The Supreme Court upheld a funding scheme apparently meant to insulate a powerful federal agency from future congressional oversight.

The court ruled 7-2 that the funding scheme for the Consumer Financial Protection Bureau does not violate the Constitution’s appropriations clause, which forbids the executive branch from taking money from the federal Treasury except “in consequence of appropriations made by law.”

“Under the appropriations clause, an appropriation is simply a law that authorizes expenditures from a specified source of public money for designated purposes,” Justice Clarence Thomas, an appointee of President George H.W. Bush, wrote in the majority opinion. “The statute that provides the bureau’s funding meets these requirements. We therefore conclude that the Bureau’s funding mechanism does not violate the appropriations clause.”

Congress created the Consumer Financial Protection Bureau in the Dodd-Frank Wall Street Reform and Consumer Protection Act, passed in response to the 2008 financial crisis. Unlike most federal agencies, the bureau does not have to petition Congress for funding annually, because Congress authorized the bureau to draw funds from the Federal Reserve System. This insulates the bureau from a normal process that allows Congress to check the administrative agencies under the executive branch by refusing to fund them.

Thomas wrote the opinion, in which Chief Justice John Roberts and Justices Sonia Sotomayor, Elena Kagan, Brett Kavanaugh, Amy Coney Barrett, and Ketanji Brown Jackson joined. Only Justices Samuel Alito and Neil Gorsuch dissented.

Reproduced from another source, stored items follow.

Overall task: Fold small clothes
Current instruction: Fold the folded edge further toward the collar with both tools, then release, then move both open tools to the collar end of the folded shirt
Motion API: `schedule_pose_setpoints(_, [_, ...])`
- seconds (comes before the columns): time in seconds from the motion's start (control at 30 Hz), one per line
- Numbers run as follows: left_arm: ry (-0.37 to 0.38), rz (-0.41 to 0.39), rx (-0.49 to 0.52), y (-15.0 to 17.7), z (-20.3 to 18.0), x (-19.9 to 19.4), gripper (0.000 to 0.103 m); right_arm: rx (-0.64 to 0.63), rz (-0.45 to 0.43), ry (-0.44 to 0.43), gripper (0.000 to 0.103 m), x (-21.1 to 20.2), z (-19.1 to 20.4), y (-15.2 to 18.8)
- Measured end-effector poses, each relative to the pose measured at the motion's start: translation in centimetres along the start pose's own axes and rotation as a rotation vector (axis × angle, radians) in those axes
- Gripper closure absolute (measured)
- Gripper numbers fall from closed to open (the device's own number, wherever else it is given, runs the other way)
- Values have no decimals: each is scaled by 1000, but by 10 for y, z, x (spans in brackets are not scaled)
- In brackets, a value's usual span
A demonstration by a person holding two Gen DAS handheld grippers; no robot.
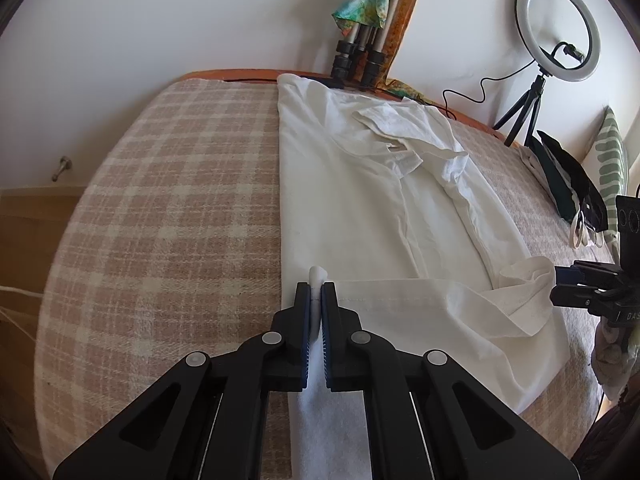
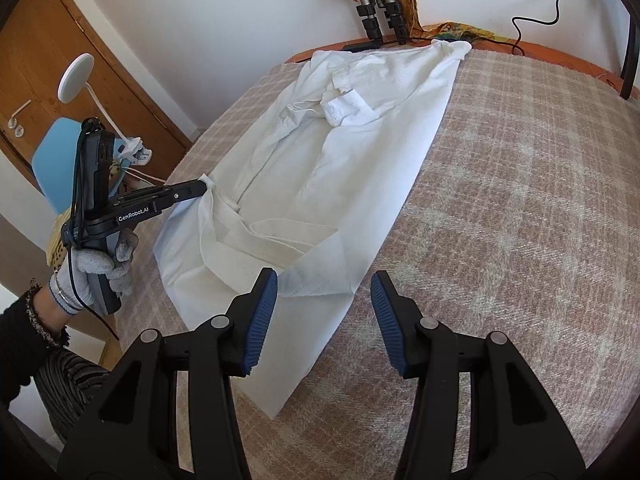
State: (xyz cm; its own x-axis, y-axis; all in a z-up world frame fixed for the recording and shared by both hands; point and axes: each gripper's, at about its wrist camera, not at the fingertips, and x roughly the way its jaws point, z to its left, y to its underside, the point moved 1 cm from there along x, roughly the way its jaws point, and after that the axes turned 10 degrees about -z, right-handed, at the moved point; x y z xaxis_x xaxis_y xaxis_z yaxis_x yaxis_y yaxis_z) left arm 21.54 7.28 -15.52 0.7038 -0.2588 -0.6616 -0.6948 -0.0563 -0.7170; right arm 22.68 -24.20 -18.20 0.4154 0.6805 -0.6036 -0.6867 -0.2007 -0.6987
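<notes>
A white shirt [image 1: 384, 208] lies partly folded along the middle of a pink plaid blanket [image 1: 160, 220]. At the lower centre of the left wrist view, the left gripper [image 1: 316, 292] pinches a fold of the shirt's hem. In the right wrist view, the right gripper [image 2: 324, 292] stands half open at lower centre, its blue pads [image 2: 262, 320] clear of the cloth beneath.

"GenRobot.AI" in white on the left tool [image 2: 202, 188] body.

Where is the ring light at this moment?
In the left wrist view the ring light stands on a small tripod at upper right, against the wall, beyond the white shirt.
</notes>
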Motion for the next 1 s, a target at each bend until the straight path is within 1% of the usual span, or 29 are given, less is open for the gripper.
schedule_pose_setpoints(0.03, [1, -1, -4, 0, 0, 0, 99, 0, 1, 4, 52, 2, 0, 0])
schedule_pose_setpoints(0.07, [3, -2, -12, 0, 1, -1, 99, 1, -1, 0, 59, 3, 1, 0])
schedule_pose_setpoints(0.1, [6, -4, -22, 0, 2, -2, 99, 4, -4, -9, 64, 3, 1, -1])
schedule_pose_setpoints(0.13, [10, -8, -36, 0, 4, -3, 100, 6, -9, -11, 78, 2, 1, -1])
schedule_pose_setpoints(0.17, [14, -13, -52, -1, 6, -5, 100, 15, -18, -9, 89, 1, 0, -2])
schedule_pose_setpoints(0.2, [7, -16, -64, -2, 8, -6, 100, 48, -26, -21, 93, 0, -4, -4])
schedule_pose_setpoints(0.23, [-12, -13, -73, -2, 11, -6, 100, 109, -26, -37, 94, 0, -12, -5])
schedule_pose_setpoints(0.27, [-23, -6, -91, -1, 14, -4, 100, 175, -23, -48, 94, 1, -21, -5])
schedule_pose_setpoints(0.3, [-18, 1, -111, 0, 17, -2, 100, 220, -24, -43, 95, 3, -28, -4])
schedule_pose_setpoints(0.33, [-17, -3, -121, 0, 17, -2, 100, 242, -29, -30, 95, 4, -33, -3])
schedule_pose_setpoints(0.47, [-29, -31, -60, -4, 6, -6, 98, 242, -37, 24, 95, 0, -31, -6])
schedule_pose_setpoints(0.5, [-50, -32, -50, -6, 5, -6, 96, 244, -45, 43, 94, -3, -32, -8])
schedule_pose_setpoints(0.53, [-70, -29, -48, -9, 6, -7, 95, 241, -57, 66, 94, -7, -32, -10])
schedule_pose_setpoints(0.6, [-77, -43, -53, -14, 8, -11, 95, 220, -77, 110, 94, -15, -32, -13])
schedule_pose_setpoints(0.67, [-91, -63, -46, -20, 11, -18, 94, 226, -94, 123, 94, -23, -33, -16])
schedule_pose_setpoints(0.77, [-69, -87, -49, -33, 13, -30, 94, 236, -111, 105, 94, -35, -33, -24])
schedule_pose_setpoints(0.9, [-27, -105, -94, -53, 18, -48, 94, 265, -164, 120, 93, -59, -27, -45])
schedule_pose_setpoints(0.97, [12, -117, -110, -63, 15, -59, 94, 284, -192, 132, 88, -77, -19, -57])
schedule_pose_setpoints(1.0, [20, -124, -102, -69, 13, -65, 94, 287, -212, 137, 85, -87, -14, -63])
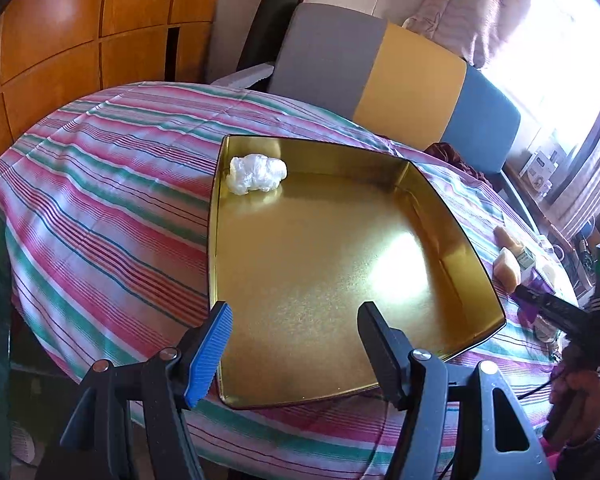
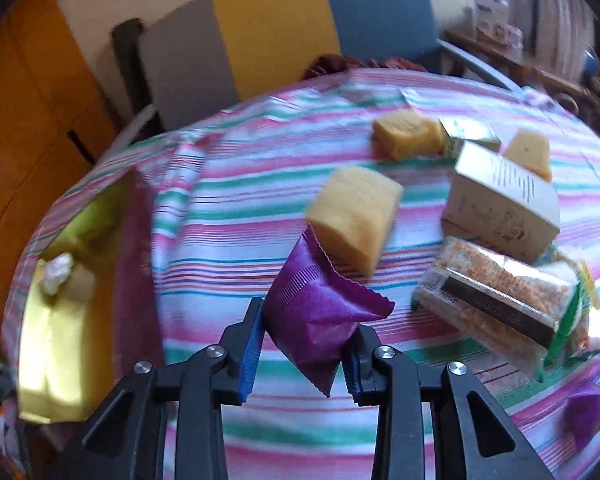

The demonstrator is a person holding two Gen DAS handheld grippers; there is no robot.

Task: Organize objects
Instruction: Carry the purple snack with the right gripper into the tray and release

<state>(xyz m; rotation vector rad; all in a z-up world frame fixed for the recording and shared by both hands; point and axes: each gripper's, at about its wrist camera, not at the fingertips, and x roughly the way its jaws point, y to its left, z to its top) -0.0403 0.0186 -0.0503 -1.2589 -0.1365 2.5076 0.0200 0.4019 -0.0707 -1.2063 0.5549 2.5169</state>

Alito cited English and American history, noting that Congress’ power of the purse traces back to debates in England.

“In England, Parliament had won the power over the purse only after centuries of struggle with the crown,” he wrote. “Steeped in English constitutional history, the Framers placed the appropriations clause in the Constitution to protect this hard-won legislative power.”

“This provision has a rich history extending back centuries before the founding of our country,” he added of the appropriations clause. “Its aim is to ensure that the people’s elected representatives monitor and control the expenditure of public funds and the projects they finance, and it imposes on Congress an important duty that it cannot sign away.”

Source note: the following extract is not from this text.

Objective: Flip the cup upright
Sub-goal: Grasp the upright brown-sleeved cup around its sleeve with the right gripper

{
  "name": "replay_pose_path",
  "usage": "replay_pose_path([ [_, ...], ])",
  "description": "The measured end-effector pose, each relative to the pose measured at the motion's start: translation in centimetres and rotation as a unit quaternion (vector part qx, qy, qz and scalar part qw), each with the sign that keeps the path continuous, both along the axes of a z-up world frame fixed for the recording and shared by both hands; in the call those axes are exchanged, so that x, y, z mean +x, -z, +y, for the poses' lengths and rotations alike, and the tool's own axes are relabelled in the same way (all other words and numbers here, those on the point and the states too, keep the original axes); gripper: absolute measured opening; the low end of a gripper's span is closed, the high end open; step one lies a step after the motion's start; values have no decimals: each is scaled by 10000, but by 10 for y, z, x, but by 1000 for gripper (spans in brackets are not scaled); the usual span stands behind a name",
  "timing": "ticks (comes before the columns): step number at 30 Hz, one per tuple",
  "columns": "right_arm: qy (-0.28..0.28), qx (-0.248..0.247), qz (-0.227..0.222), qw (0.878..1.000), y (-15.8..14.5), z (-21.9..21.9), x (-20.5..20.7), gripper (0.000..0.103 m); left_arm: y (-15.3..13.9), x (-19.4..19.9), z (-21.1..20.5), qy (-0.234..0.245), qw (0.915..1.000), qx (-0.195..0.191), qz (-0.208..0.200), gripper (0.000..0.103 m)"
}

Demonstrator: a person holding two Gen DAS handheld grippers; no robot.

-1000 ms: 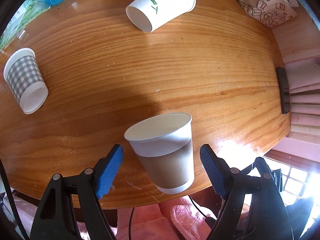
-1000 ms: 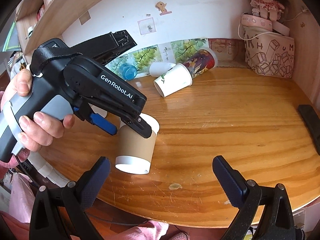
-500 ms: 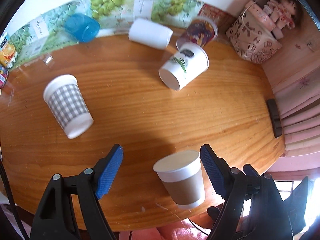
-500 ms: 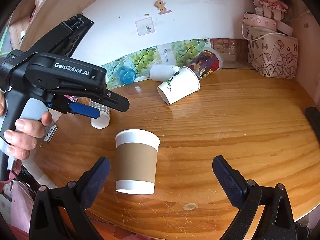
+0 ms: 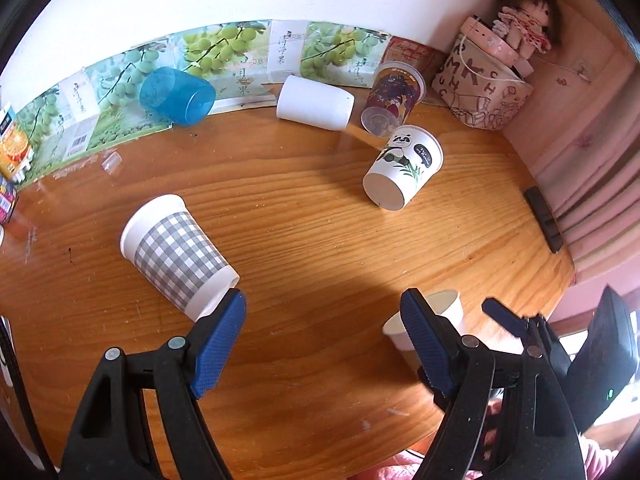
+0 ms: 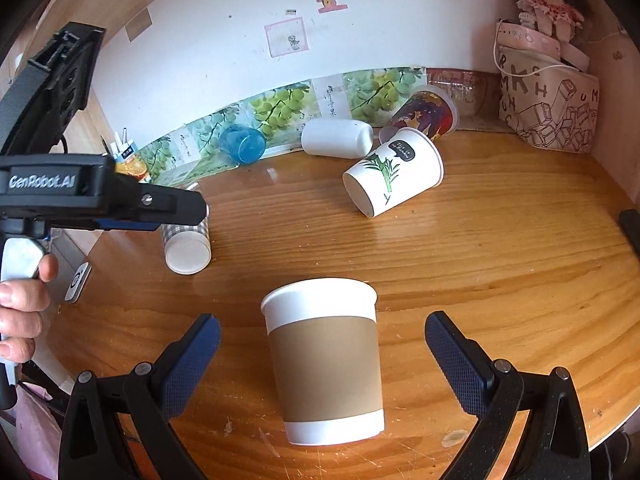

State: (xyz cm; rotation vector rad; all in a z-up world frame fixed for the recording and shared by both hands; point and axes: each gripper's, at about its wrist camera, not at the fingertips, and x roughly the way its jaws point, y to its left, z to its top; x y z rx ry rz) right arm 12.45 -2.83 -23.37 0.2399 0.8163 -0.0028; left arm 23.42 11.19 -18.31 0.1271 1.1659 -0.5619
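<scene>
We work over a wooden table point(image 6: 500, 280) scattered with cups. 5 of them lie on their sides: a gingham cup point(image 5: 180, 256), a panda cup point(image 5: 404, 168), a plain white cup point(image 5: 316, 103), a dark printed cup point(image 5: 394, 98) and a blue plastic cup point(image 5: 176, 96). The brown-sleeved cup point(image 6: 324, 360) stands upright near the front edge, rim up, between our right gripper's point(image 6: 322, 364) pads without touching them. Both sets of tongs gape wide and hold nothing; our left gripper point(image 5: 322, 340) hovers clear, its left pad just beside the gingham cup's base. The flip looks done for this cup. The risk we judge: either pad brushing a light paper cup in passing and toppling it, or sending the gingham cup rolling.
</scene>
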Motion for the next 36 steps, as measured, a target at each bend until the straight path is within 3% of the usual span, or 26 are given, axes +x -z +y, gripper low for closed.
replay_pose_path([
  [12,643,-118,317,9974,18,7,20,93,18,5,29,638,9975,-77,284,82],
  [25,642,-288,342,9969,17,18,32,73,36,0,38,1096,9911,-53,752,82],
  [36,843,-428,98,9955,-1,13,36,72,26,-1,29,1465,9866,-135,700,82],
])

“Unfortunately, today’s decision turns the Appropriations Clause into a minor vestige,” Alito warned. “The court upholds a novel statutory scheme under which the powerful Consumer Financial Protection Bureau may bankroll its own agenda without any congressional control or oversight … . Under this interpretation, the clause imposes no temporal limit that would prevent Congress from authorizing the executive to spend public funds in perpetuity.”

The justice cited the French philosopher the Baron de Montesquieu, whose pivotal work “The Spirit of the Laws” informed the U.S. Constitution. Montesquieu warned that a legislature will lose its power of the purse if it passes an appropriation that lasts “forever.”

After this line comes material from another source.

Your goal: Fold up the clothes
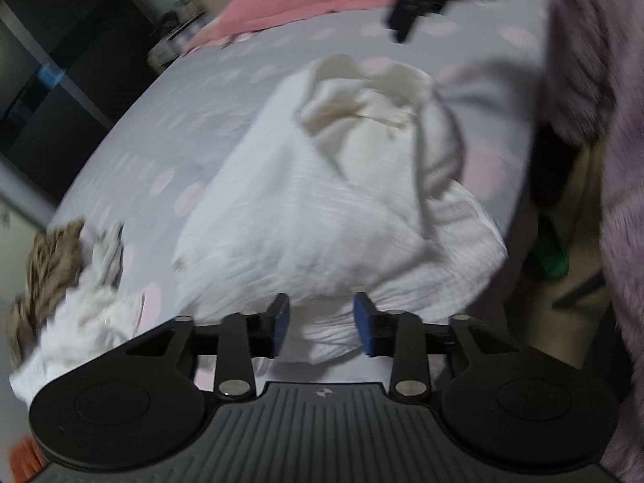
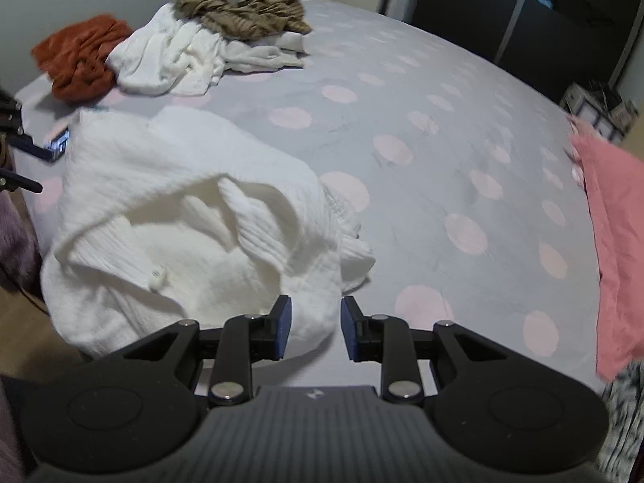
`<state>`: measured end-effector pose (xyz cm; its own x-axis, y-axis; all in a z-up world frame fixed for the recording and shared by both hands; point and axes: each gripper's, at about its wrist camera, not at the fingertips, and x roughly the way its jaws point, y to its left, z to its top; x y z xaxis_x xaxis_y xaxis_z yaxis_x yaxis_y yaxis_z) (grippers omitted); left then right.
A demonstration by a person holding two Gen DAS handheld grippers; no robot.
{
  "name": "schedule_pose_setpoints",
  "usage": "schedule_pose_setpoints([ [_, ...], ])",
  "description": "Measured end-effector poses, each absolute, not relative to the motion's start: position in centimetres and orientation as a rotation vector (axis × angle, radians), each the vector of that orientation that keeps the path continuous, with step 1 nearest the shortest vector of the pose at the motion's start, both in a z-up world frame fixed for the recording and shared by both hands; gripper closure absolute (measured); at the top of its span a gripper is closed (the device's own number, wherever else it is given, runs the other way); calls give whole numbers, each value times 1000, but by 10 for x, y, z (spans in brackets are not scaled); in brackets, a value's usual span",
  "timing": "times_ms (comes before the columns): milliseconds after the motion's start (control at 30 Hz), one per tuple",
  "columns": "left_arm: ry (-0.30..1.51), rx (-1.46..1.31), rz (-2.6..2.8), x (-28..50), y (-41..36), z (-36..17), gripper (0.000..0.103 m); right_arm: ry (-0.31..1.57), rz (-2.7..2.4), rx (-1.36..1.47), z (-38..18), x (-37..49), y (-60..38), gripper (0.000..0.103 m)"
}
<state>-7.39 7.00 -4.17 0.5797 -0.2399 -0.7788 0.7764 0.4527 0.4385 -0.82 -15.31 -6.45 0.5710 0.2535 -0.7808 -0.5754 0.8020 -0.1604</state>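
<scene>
The white knit garment (image 2: 181, 217) lay crumpled on the dotted bed (image 2: 422, 129). My left gripper (image 1: 322, 324) and right gripper (image 2: 316, 328) both stood with jaws parted, loose fabric between them, pads not pressing.

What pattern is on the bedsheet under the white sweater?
The bedsheet is pale grey-lilac with large pink polka dots, clearest in the right wrist view beyond the white ribbed knit sweater.
</scene>
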Motion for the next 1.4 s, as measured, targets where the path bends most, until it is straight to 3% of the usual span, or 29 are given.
schedule_pose_setpoints([
  [333, 630, 1008, -740, -73, 43, -80, 58, 777, 600, -674, -102, -6, -154, 72],
  [467, 641, 1013, -738, -69, 41, -85, 58, 743, 681, -879, -120, -21, -144, 56],
  [667, 647, 961, -718, -58, 43, -78, 58, 652, 718, -1057, -146, -30, -135, 48],
  [733, 646, 934, -704, -56, 44, -74, 58, 618, 732, -1086, -148, -30, -132, 51],
  [800, 647, 897, -694, -53, 47, -70, 58, 603, 767, -1073, -144, -28, -130, 78],
  [867, 650, 864, -684, -50, 49, -66, 58, 585, 778, -1057, -138, -28, -127, 88],
  [1267, 629, 582, -553, -4, 49, -23, 60, 684, 399, -546, -83, 49, -172, 91],
  [1400, 691, 519, -495, 16, 44, -22, 63, 723, 347, -499, -84, 65, -178, 91],
])
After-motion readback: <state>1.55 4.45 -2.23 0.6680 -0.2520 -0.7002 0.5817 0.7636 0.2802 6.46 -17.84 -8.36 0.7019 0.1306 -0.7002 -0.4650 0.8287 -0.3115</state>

Alito also noted that the court’s interpretation does not “require Congress to set an upper limit on the amount of money that the executive may take.” He also cited the federal government’s argument that an agency may draw funds from private sources, as well as from the Treasury.

“In short, there is apparently nothing wrong with a law that empowers the executive to draw as much money as it wants from any identified source for any permissible purpose until the end of time,” Alito warned.

Thomas disagreed, citing Congress’ schemes for funding the Customs Service and the U.S. Postal Service, which Congress allowed to assess fees for their funding. Alito argued that the Customs Service and the post office had more limited functions than the Consumer Financial Protection Bureau, but Thomas ruled that “to make a valid appropriation, Congress must designate the objects for which the appropriated funds may be used—as it did here.”

In 2017, the bureau issued stringent restrictions on small-dollar loans, leading two trade associations, the Community Financial Services Association of America and Consumer Service Alliance of Texas, to sue on constitutional grounds. A district court upheld the bureau’s claim that its funding scheme was constitutional, while the U.S. Court of Appeals for the 5th Circuit found in favor of the associations.

“Sadly, the Court has given the green light to Congress to abrogate its own power of the purse,” Iain Murray, director of the Center for Economic Freedom at the Competitive Enterprise Institute, said in response to the ruling. “We can expect future Congresses to come up with ever more inventive ways to allow the executive branch to fund its whims.”

“The only hope for responsible government is for Congress to rediscover its own prerogatives and repeal unusual funding mechanisms for executive agencies that exercise more power over American citizens than the post office—starting with the CFPB,” Murray added.